Home » NumPy String Functions Tutorial

NumPy String Functions Tutorial

Java SE 11 Developer (Upgrade) [1Z0-817]
1 Year Subscription
Spring Framework Basics Video Course
Oracle Java Certification
Java SE 11 Programmer II [1Z0-816] Practice Tests
Java SE 11 Programmer I [1Z0-815] Practice Tests

NumPy provides a variety of functions specifically for string manipulation.

These functions allow you to perform operations like concatenation, splitting, stripping, finding, and replacing within strings across arrays.

NumPy’s string functions apply operations element-wise to arrays, making it convenient to work with large datasets of strings.

Here's a comprehensive guide on using NumPy String Functions with examples.

First, let’s ensure we import NumPy.

import numpy as np

1. Creating String Arrays

You can create arrays of strings using np.array() and specifying the string data type.

# Creating a string array
string_array = np.array(['apple', 'banana', 'cherry', 'date'])
print("String Array:\n", string_array)

2. Basic String Operations

2.1 Converting to Upper and Lower Case

  • np.char.upper(): Converts all characters to uppercase.
  • np.char.lower(): Converts all characters to lowercase.
# Convert to uppercase
upper_case = np.char.upper(string_array)
print("Upper Case:\n", upper_case)

# Convert to lowercase
lower_case = np.char.lower(string_array)
print("Lower Case:\n", lower_case)

2.2 Title Case

  • np.char.title(): Capitalizes the first letter of each word.
# Convert to title case
title_case = np.char.title(string_array)
print("Title Case:\n", title_case)

3. Concatenating Strings

  • np.char.add(): Concatenates two arrays element-wise.
  • np.char.join(): Joins elements using a separator.
# Define another string array
string_array2 = np.array([' pie', ' split', ' tart', ' bar'])

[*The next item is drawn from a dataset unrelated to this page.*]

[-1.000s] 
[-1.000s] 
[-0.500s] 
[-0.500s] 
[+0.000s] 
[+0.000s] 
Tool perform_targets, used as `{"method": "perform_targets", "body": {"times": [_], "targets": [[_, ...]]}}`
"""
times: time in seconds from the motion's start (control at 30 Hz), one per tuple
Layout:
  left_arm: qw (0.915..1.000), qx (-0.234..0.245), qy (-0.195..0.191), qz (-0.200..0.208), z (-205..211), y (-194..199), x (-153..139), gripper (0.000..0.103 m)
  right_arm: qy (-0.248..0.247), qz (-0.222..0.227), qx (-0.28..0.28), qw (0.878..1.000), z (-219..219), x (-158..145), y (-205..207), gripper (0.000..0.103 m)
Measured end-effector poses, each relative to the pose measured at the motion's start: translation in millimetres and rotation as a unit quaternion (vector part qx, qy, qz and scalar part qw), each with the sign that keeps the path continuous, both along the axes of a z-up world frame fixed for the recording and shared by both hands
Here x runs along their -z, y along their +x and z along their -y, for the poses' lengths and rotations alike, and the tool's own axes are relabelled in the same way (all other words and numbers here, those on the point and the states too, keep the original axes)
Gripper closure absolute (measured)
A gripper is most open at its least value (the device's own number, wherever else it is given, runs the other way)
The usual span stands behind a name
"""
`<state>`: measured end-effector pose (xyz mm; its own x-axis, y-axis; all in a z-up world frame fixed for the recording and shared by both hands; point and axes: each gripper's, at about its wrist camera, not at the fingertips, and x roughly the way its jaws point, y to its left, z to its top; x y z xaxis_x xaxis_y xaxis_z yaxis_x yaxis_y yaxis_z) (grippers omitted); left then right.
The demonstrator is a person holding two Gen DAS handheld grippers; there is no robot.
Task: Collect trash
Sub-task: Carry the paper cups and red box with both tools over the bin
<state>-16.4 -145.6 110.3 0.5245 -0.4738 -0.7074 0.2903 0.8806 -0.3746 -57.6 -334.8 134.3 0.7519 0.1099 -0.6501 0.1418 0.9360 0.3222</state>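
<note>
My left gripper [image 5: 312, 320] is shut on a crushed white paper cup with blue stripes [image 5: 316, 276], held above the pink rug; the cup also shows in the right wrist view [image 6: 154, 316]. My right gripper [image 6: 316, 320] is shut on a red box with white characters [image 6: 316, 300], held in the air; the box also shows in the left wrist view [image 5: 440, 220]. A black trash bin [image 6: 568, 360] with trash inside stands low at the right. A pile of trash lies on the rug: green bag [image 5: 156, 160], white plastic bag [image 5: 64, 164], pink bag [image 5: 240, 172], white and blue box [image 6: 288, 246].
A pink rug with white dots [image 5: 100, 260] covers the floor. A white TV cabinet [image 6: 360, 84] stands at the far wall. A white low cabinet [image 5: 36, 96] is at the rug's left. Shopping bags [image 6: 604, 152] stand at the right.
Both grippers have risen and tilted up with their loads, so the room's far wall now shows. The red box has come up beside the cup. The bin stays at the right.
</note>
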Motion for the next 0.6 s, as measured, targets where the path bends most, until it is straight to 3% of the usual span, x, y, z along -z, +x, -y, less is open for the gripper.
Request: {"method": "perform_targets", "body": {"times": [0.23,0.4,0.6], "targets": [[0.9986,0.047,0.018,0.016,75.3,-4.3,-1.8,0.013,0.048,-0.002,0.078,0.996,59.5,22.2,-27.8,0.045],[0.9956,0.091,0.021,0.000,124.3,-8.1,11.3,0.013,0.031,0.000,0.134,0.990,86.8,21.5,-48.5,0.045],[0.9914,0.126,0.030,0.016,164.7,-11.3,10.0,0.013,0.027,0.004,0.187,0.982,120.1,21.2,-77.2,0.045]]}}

# Concatenate two string arrays
concatenated = np.char.add(string_array, string_array2)
print("Concatenated Array:\n", concatenated)

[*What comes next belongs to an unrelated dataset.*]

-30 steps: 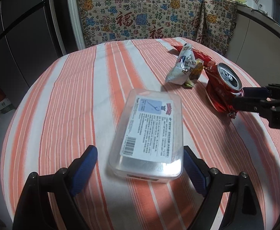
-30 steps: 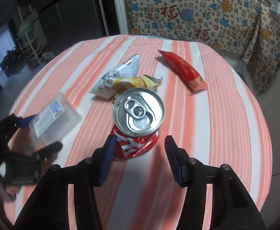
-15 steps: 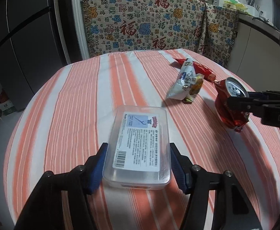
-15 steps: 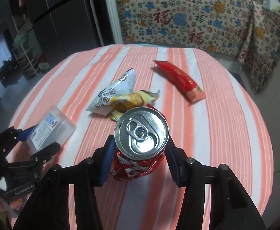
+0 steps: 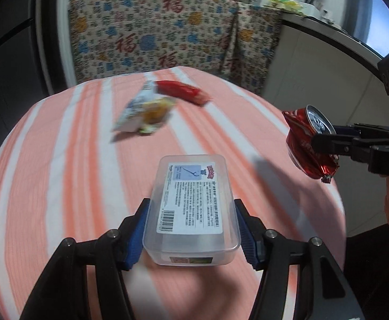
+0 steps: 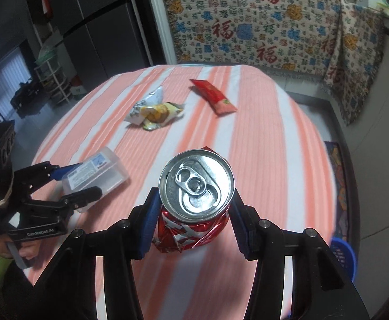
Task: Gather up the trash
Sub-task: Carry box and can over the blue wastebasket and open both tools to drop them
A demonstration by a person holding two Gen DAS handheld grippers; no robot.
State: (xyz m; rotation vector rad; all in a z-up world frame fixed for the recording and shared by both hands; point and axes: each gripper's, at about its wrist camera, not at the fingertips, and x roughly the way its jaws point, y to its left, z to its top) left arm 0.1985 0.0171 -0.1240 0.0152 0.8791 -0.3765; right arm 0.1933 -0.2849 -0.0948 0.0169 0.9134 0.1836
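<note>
Both claws grip something: the left gripper (image 5: 191, 230), whose jaws have just been closing, presses its blue pads on the long sides of a clear plastic box (image 5: 193, 210), and the right gripper (image 6: 194, 225) clamps a crushed red can (image 6: 195, 200). Beyond both claws, on the striped tablecloth (image 6: 269, 138), lie a white-yellow snack wrapper (image 6: 154, 110) and a red packet (image 6: 213, 96), near each other.

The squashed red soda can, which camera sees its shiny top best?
The right wrist view. The crushed red soda can sits close and centred there, its silver lid and pull tab facing the camera. The left wrist view shows it small at the right edge, side-on, lid mostly turned away.
</note>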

# Join elements with a separator
joined = np.char.join('-', string_array)
print("Joined with '-':\n", joined)

4. String Stripping

  • np.char.strip(): Removes leading and trailing characters.
  • np.char.lstrip(): Removes leading characters.
  • np.char.rstrip(): Removes trailing characters.
# Define an array with extra spaces
string_array_with_spaces = np.array(['  apple  ', ' banana ', ' cherry', 'date  '])

# Strip leading and trailing spaces
stripped = np.char.strip(string_array_with_spaces)
print("Stripped Array:\n", stripped)

# Strip leading spaces
lstrip_result = np.char.lstrip(string_array_with_spaces)
print("Left Stripped:\n", lstrip_result)

# Strip trailing spaces
rstrip_result = np.char.rstrip(string_array_with_spaces)
print("Right Stripped:\n", rstrip_result)

5. String Splitting and Joining

5.1 Splitting Strings

  • np.char.split(): Splits each string by a specified separator.
  • np.char.splitlines(): Splits at newlines.
# Splitting strings by space
split_result = np.char.split(np.array(['apple pie', 'banana split', 'cherry tart']))
print("Split by Space:\n", split_result)

# Splitting strings by a specific character
split_by_char = np.char.split(np.array(['apple,banana', 'cherry,date']), sep=',')
print("Split by Comma:\n", split_by_char)

5.2 Joining Strings

  • np.char.join(): Joins the characters of each string with a specified separator.
# Joining each character with a hyphen
joined_chars = np.char.join('-', string_array)
print("Joined Characters with Hyphen:\n", joined_chars)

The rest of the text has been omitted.